What you have to do:
The data is to be set down once more, exactly as it reads.

** Opening Supplied material block **

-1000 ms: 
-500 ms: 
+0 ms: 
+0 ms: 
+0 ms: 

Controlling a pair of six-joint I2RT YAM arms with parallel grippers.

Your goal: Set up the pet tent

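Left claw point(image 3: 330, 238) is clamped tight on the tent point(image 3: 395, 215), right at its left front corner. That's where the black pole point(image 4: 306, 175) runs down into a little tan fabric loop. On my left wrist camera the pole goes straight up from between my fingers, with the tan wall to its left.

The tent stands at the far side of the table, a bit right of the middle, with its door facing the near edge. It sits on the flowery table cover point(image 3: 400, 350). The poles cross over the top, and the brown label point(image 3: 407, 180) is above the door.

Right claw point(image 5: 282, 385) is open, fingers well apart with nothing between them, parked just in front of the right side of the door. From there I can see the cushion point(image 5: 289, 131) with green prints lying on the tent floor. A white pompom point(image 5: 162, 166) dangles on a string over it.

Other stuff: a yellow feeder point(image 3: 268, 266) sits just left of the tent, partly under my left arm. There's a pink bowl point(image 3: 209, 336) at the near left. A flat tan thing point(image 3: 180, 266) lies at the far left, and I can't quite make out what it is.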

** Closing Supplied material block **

Finished exercise:
-1000 ms: 
-500 ms: 
+0 ms: 
+0 ms: 
+0 ms: 

Controlling a pair of six-joint I2RT YAM arms with parallel grippers.

Your goal: Set up the pet tent

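Left claw point(image 3: 330, 238) is clamped tight on the tent point(image 3: 395, 215), right at its left front corner. That's where the black pole point(image 4: 306, 175) runs down into a little tan fabric loop. On my left wrist camera the pole goes straight up from between my fingers, with the tan wall to its left.

The tent stands at the far side of the table, a bit right of the middle, with its door facing the near edge. It sits on the flowery table cover point(image 3: 400, 350). The poles cross over the top, and the brown label point(image 3: 407, 180) is above the door.

Right claw point(image 5: 282, 385) is open, fingers well apart with nothing between them, parked just in front of the right side of the door. From there I can see the cushion point(image 5: 289, 131) with green prints lying on the tent floor. A white pompom point(image 5: 162, 166) dangles on a string over it.

Other stuff: a yellow feeder point(image 3: 268, 266) sits just left of the tent, partly under my left arm. There's a pink bowl point(image 3: 209, 336) at the near left. A flat tan thing point(image 3: 180, 266) lies at the far left, and I can't quite make out what it is.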

Work on the exercise is now finished.